I concur with the majority opinion as it declines to consider the merits of the self-insured employer’s arguments with regard to whether Dr. Keller’s opinion conforms to the DSM given the constraints of the Smith decision,[C-1] and as it affirms the compensation judge’s choice of expert opinion. I join the concurring opinion of Judge Sundquist. I write separately to highlight the challenges presented by Smith in cases such as this one.
Beyond limiting this court’s review, I believe Smith goes further and also limits a compensation judge from assessing whether an expert opinion conforms with the DSM. The Smith decision stated that a compensation judge, when presented with well-founded[C-2] but contradictory opinions with respect to a PTSD diagnosis, must decide which is more credible and persuasive. In making that choice, a compensation judge cannot substitute his or her “legalistic analysis of the DSM-5 for the professional judgment of psychiatrists and psychologists.” Id. at 397. As the Smith court noted, “the DSM is a guideline for medical and health professionals, not a checklist for judges.” Id. at 397-98.
How, then, does the compensation judge in this case choose between opinions such as that of Dr. Keller versus Dr. Gratzer without consideration of whether the opinions conform with the DSM? The opinions are equal other than the application of the facts to the DSM criteria. Limited by Smith, the compensation judge was asked to choose between these two opinions without looking at the DSM. The compensation judge adopted Dr. Keller’s opinion and rejected Dr. Gratzer’s opinion for reasons that seem to be a distinction without a difference.[C-3] Also limited by Smith, this court on appeal may not look to the DSM in assessing whether the chosen expert opinion conformed with the DSM and thus with the statute. I do not believe this was the resulting analysis intended by the Smith decision.
[1] Exs. 4 and 5; T. at 66, 74-75, 80-81.
[2] Ex. F(1); T. 94-95, 160-61.
[3] Exs. F(2) and F(6); T. 102, 160-61, 165-66.
[4] Exs. F(2) and F(6); T. at 100.
[5] Ex. F(6).
[6] Id.; See Am. Psychiatric Ass’n, Diagnostic and Statistical Manual of Mental Disorders (5th ed. 2013).
[7] Ex. F(3).
[8] Id.
[9] Ex. F(1).
[10] Minn. Stat. § 176.011, subds. 15 and 16.
[11] Minn. Stat. § 176.011, subd. 15(e).
[12] Exs. F(1), F(2), F(3), and F(4).
[13] Am. Psychiatric Ass’n, Diagnostic and Statistical Manual of Mental Disorders (5th ed. text revision 2022).
[14] The court agrees with the positions taken in both concurrences that compensation judges could use further guidance in applying the supreme court’s ruling in Smith v. Carver Cnty., 931 N.W.2d 390 (Minn. 2019).
[15] Lockwood v. Indep. Sch. Dist. No. 877, 312 N.W.2d 924 (Minn. 1981); see also Chrz v. Mower Cnty., 986 N.W.2d 481, 485 (Minn. 2023).

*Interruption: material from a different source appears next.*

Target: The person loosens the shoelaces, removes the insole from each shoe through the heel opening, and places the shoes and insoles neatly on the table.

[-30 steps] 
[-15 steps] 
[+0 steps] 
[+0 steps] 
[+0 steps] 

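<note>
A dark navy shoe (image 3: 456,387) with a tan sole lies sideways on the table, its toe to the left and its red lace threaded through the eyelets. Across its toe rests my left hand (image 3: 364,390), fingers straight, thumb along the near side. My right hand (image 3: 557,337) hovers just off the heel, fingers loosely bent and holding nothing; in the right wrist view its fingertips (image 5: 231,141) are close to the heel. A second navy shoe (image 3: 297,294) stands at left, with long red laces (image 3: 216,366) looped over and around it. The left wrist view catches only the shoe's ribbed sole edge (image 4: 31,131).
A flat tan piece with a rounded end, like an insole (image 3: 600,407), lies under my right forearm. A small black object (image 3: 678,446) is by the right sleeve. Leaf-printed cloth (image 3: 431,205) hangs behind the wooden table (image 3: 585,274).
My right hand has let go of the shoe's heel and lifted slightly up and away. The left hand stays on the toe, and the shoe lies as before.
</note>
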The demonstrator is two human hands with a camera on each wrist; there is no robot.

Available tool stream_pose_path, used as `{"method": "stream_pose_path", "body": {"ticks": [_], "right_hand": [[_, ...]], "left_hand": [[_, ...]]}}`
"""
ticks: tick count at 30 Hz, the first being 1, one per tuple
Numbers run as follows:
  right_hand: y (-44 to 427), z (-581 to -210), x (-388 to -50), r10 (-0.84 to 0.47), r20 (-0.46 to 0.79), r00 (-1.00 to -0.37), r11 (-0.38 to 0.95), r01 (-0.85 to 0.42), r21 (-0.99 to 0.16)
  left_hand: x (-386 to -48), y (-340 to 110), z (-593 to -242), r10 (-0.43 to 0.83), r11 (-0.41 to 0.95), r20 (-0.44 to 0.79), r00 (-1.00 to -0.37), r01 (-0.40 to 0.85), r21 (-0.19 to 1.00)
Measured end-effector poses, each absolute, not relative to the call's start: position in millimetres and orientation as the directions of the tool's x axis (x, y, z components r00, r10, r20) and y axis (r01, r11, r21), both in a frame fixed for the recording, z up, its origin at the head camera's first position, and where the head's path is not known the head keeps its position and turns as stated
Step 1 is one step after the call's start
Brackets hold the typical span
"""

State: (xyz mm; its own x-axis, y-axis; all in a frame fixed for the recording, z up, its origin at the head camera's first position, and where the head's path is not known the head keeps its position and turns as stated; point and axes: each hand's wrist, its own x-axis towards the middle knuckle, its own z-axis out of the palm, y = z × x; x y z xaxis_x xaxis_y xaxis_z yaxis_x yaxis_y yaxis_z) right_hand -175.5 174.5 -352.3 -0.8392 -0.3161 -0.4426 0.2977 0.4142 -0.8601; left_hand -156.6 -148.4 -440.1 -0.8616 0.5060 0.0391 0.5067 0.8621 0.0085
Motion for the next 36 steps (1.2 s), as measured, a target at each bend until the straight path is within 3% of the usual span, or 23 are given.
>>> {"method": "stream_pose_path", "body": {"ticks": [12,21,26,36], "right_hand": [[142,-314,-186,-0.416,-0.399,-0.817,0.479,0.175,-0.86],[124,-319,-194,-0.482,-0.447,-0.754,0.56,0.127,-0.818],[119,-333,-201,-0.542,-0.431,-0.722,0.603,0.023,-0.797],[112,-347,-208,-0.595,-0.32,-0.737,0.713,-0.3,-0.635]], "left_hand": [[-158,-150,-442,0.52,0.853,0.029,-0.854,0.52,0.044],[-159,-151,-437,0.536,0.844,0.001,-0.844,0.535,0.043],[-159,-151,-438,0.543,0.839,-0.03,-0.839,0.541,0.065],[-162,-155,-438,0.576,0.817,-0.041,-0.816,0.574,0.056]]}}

[16] This decision does not foreclose a claim for compensation for a work-related major depression injury if properly pled and consistent with the law on psychological injuries.

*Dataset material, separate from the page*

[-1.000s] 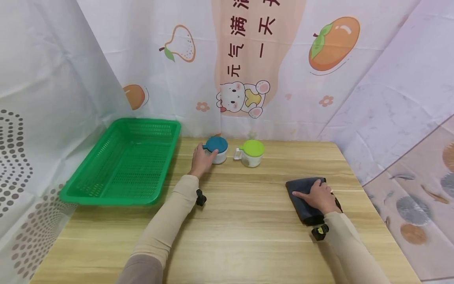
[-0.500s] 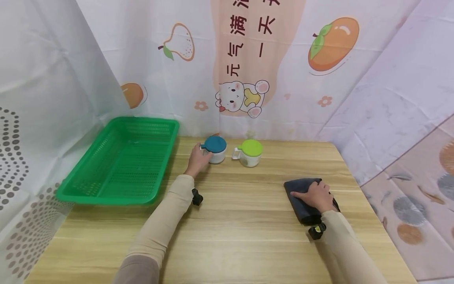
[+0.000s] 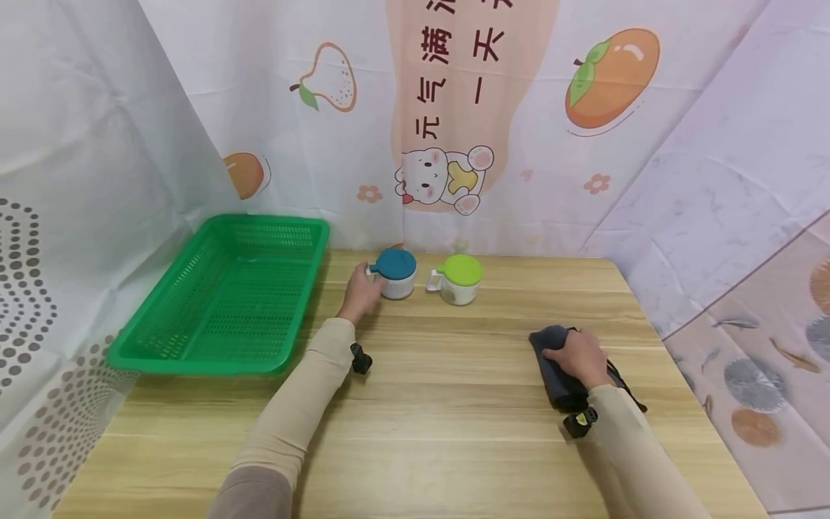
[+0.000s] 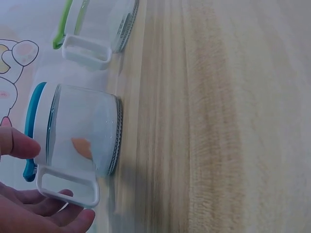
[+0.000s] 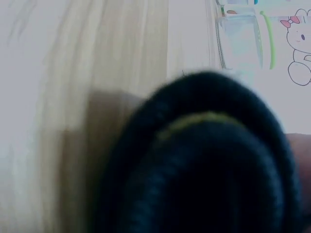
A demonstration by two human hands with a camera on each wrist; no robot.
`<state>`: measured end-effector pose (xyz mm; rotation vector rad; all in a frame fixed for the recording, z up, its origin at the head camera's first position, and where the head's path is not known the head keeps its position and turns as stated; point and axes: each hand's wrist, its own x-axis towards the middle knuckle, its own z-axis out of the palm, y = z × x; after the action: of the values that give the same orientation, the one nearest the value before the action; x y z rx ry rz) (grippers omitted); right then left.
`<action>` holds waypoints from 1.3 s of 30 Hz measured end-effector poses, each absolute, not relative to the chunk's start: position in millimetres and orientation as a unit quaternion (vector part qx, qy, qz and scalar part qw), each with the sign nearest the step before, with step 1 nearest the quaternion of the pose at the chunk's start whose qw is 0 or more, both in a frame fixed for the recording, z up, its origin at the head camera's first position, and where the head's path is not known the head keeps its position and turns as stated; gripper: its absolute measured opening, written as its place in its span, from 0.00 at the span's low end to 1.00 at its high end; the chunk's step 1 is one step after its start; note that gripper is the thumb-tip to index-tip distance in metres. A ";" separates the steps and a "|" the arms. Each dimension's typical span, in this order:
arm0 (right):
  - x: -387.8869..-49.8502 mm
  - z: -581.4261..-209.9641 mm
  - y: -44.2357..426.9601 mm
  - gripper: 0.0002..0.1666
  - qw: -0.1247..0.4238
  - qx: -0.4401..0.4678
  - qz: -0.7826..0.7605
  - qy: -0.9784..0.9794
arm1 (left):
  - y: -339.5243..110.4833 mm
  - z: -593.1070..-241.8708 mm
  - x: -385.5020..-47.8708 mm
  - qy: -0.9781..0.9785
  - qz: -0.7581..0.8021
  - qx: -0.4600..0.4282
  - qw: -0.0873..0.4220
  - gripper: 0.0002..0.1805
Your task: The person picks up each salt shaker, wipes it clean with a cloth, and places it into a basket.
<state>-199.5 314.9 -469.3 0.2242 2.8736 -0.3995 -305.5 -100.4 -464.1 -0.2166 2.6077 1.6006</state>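
Observation:
A clear jar with a blue lid and white handle (image 3: 398,288) (image 4: 77,126) stands upright at the table's back. My left hand (image 3: 361,294) (image 4: 43,213) is at its handle side, thumb against the collar under the lid, fingers curled by the handle. On the right, my right hand (image 3: 581,357) grips a dark grey folded cloth (image 3: 556,378) lying on the table, bunched between thumb and fingers. Its rolled edge (image 5: 209,170) fills much of the right wrist view, hiding most of the hand; a bit of skin (image 5: 300,158) shows at the edge.
A similar jar with a green lid (image 3: 462,270) (image 4: 90,22) stands just right of the blue-lidded one, handle leftward. A green plastic basket (image 3: 243,303) sits at the table's left side. A printed curtain (image 3: 363,144) hangs behind the table.
My left thumb has drawn back from the jar's front toward the handle. My right hand has bunched the cloth narrower, and a dark cord shows beside it.

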 end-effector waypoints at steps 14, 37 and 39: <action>-189.1 -473.1 309.4 0.25 -0.004 0.041 -0.141 0.989 | -104.7 -468.4 -311.2 0.840 0.535 -0.087 0.036 0.26; -191.7 -475.4 316.6 0.24 -0.014 -0.003 -0.132 0.991 | -110.9 -469.1 -306.9 0.847 0.526 -0.067 0.038 0.18; -191.8 -475.7 316.9 0.25 -0.014 -0.002 -0.133 0.991 | -111.4 -469.5 -306.6 0.844 0.530 -0.071 0.044 0.17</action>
<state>-191.8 316.9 -475.7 -0.0058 3.1411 -0.4204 -306.6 -111.4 -469.5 -0.2167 2.5808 1.6194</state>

[C-1] Smith v. Carver Cnty., 931 N.W.2d 390 (Minn. 2019).
[C-2] The self-insured employer made no foundation objection to Dr. Keller’s report. In Smith, the court noted that compensation judges must continue to review expert reports to evaluate the credibility, factual foundation, and other aspects relevant to the assessment in making a choice of expert opinion. Id. at 398, n. 4. Had the issue of whether Dr. Keller accurately applied the facts to Criterion A been couched as a factual foundational argument before the compensation judge, the compensation judge may have been able to more fully consider the issue, which this court could then meaningfully review on appeal. It does not appear, however, that Smith was decided based on the failure of the parties to raise foundational objections, so it is not clear that a foundation objection in this case would have made a difference.

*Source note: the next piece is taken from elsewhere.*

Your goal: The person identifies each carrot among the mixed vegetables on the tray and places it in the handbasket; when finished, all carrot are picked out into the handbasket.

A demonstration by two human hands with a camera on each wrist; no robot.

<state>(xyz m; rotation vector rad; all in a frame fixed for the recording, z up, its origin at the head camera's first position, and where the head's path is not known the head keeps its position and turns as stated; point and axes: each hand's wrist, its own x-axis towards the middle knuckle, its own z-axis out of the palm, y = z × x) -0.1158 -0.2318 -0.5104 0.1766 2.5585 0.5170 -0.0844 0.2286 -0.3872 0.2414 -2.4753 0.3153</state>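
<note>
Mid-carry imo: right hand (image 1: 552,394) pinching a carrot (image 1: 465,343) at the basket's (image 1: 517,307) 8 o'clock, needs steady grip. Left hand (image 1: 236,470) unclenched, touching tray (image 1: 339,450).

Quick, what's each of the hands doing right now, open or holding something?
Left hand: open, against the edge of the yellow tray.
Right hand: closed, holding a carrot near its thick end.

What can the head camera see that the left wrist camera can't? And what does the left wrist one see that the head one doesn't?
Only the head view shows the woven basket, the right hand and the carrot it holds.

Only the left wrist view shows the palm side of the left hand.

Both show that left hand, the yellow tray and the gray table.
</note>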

[C-3] The compensation judge found that because Dr. Gratzer did not specifically state that the employee did not suffer a Criterion A4 traumatic event and only stated she did not suffer a Criterion A event, his opinion was not persuasive. As argued by the self-insured employer, Criterion A encompasses all subparts, and so it seems Dr. Gratzer, when opining that there was no Criterion A event, necessarily meant all of Criterion A, including A4.